Au terme de cette drôle de guerre commerciale dans laquelle l’Europe n’aura pas tiré une cartouche, les deux blocs ont donc conclu un «accord politique» dont on cherche désespérément les contreparties en faveur du Vieux Continent. Car la pilule est amère. Elle l’est d’autant plus que le Royaume-Uni parvient, tout seul, à négocier un droit de douane général de 10 % alors que sur les importations en provenance d’Europe, les États-Unis appliqueront des droits de douane de 15 %. «En échange», Bruxelles abaissera les siens à 0 % sur tous les produits industriels et sur certains produits agricoles non sensibles, via des contingents tarifaires préférentiels destinés exclusivement aux États-Unis. Un volume d’importations énergétiques européennes, incluant gaz de schiste et pétrole, pour 750 milliards de dollars sur trois ans, ainsi que des investissements européens d’environ 600 milliards de dollars ont été également garantis à Washington sans aucune réciprocité et sur une base juridique qui semble bien incertaine. Les écologistes apprécieront ce coup asséné aux objectifs de décarbonation, tandis que les 600 milliards que nous allons consacrer gracieusement à la réindustrialisation des États-Unis seront autant qui nous manqueront pour atteindre nos propres objectifs.
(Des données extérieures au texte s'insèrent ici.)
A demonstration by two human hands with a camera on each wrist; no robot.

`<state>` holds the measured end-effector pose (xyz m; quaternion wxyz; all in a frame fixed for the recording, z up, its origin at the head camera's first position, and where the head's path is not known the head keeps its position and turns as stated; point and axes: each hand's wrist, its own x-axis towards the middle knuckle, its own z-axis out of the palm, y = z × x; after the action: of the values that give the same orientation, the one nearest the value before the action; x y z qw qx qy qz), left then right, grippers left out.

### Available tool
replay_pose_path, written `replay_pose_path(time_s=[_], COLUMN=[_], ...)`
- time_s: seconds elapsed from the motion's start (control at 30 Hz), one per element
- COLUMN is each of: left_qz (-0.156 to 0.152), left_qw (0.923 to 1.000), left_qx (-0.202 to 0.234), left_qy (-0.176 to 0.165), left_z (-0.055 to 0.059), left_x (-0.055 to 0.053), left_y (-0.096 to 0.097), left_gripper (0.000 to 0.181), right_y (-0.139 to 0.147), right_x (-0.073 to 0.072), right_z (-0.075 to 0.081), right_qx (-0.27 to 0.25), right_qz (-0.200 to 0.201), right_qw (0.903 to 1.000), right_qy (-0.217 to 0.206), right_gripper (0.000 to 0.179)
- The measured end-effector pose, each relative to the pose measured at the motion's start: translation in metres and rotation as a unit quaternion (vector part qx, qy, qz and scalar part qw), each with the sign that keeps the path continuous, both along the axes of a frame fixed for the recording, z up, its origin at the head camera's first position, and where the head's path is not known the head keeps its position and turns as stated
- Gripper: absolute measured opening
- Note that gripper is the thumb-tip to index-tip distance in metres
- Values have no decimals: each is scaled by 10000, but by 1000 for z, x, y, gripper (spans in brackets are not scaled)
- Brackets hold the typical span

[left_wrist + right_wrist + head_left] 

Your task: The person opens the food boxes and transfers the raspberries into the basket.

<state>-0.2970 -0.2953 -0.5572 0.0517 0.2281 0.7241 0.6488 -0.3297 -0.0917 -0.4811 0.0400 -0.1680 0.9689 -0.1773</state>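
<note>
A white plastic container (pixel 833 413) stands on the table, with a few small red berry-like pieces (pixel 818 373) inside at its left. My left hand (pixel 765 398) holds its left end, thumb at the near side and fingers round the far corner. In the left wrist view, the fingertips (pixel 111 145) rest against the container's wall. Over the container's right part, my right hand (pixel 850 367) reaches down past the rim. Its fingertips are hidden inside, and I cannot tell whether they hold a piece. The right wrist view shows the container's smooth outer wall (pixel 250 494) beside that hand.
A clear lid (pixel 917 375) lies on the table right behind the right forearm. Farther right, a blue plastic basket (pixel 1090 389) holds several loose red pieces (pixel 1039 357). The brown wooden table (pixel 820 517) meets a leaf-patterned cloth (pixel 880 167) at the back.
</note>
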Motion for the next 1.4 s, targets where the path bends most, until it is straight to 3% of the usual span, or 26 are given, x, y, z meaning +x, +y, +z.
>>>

La question agricole a été traitée, une fois encore, comme une variable d’ajustement, tandis que sur l’acier et l’aluminium, les droits de 50 % sur les exportations européennes resteront en vigueur jusqu’à ce que soient conclues les négociations sur les contingents tarifaires préférentiels vers les États-Unis. L’accord comprend également une suppression mutuelle des droits de douane sur plusieurs produits stratégiques, comme les avions et les pièces détachées, certains produits chimiques, les équipements de production de semi-conducteurs, les ressources naturelles et matières premières critiques et «certains produits agricoles». Tous sujets où règne l’opacité la plus complète et pour lesquels des interprétations américaines unilatérales sont susceptibles de modifier à tout moment les «points d’équilibre» de la négociation, l’annonce par Donald Trump que les produits pharmaceutiques n’étaient pas couverts par le tarif général de 15 % en étant un parfait exemple. Oublié, enfin, l’accord provisoire trouvé à l’OCDE en 2021 sur un impôt mondial minimum de 15 %. Les compagnies américaines ne seront pas concernées par le sujet.

En réalité, pour reprendre le mot de Jacques Attali, pourtant peu suspect d’attachement au cadre national, Turnberry n’est qu’une «scandaleuse et consternante capitulation». Et la relative satisfaction du chancelier Merz n’y change rien, ne faisant au contraire que souligner l’inégale répartition des dégâts au profit de l’Allemagne.

Passer la publicité

Après l’annonce de la réduction du budget de la PAC de 22 % pour 2028-2034 et la décision d’utiliser le fonds de cohésion de l’Union européenne pour acheter de l’armement, qui sera très largement américain, il ne reste plus qu’un dernier clou à poser sur le cercueil des intérêts communautaires : l’acceptation de l’accord de Turnberry par les 27 qui nécessitera le dépôt d’une proposition législative par la Commission européenne.

En symbolisant la «soumission» du Vieux Continent aux intérêts américains - dixit l’européiste François Bayrou -, la capitulation de la Commission invite l’ensemble de nos pays à refuser l’inacceptable et à redéfinir le mode de fonctionnement d’une Union en pleine dérive. Les peuples n’acceptant plus que la défense de leurs intérêts essentiels soit confiée à une dirigeante non élue qui a érigé l’opacité et le grignotage systématique des compétences des États en système de gouvernement, le dépôt d’une motion de censure au Parlement européen contre Ursula von der Leyen s’avère une impérieuse nécessité.

Plus que jamais, c’est Marine Le Pen qui avait vu juste lorsqu’elle affirmait qu’élue à la présidence de la République, elle réserverait son premier déplacement international à Bruxelles afin d’y délivrer un message solennel sur la fin de la fédéralisation et le retour à une coopération entre États-nations respectueux des souverainetés. Il est temps que ce moment arrive.